* [Work instructions]: Return all the lines below in which the string "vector" appears.

* [Data]:
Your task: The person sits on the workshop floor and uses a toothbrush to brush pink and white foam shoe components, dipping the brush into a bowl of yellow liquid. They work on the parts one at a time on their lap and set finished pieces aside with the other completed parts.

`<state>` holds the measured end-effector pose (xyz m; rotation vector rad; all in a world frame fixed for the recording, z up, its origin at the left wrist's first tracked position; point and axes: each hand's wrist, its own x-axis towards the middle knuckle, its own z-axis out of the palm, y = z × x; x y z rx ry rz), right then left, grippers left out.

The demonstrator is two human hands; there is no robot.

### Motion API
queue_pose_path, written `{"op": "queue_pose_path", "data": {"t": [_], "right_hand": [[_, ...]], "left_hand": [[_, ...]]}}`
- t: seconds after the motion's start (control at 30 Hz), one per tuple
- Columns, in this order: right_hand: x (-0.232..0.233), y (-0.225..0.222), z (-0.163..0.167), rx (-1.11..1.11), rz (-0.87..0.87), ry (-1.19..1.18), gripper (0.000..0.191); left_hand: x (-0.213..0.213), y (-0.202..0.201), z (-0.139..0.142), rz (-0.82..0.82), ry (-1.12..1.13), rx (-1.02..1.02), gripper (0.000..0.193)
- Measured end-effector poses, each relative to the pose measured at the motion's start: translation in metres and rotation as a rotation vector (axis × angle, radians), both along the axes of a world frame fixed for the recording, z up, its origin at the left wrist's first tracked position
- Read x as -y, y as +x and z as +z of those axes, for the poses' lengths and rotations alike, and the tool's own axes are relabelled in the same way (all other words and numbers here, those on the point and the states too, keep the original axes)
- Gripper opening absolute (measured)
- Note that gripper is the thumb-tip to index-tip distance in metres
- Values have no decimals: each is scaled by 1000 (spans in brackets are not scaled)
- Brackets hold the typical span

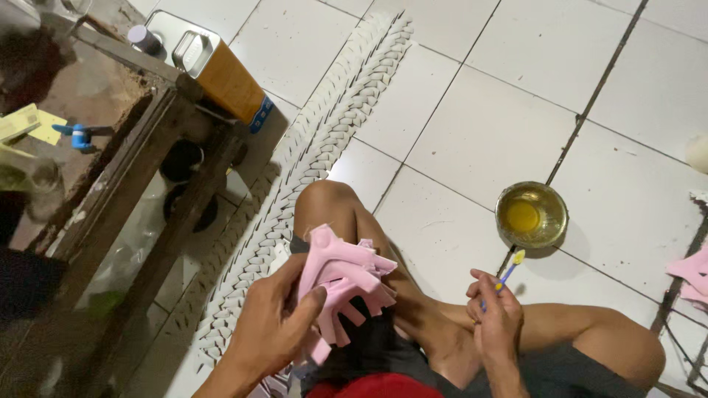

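Two bare hands are seen above crossed legs: pink foam cutouts (343, 284) are gripped by the left hand (276, 324). A small blue-and-yellow brush (509, 271) is pinched in the right hand (495, 324), near a metal bowl (554, 199) of yellow liquid on the tiled floor (472, 133).

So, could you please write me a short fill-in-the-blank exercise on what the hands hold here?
1. The left hand holds a stack of ____ cut-out pieces.
2. The right hand holds a small ____ with a yellow tip.
3. The round metal bowl on the tiled floor holds a ____ liquid.

Missing words: pink; brush; yellow
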<state>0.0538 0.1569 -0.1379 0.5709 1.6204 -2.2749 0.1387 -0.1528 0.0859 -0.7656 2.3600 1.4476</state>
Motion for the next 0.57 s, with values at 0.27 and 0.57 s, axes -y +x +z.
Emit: {"op": "queue_pose_path", "data": {"t": [0.27, 0.57], "right_hand": [[-28, -6, 105, -320, 145, 467, 15], [-117, -19, 135, -385, -183, 211, 9]], "left_hand": [[-112, -66, -12, -464, 284, -118, 26], [-159, -109, -92, -133, 907, -25, 31]]}}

* [Expected answer]:
`<state>` holds the measured end-effector pose (xyz m; rotation vector rad; all in a world frame fixed for the recording, z up, its origin at the left wrist's first tracked position; point and axes: each hand's wrist, its own x-axis towards the middle knuckle, its own z-axis out of the palm, y = z × x; x y z rx ry rz), right then left, grippers left out.
- Measured end-effector poses, each relative to the pose measured at the motion's start: translation in metres and rotation as a rotation vector (axis × angle, radians), both along the axes of a world frame fixed for the recording, z up, its origin at the left wrist's first tracked position

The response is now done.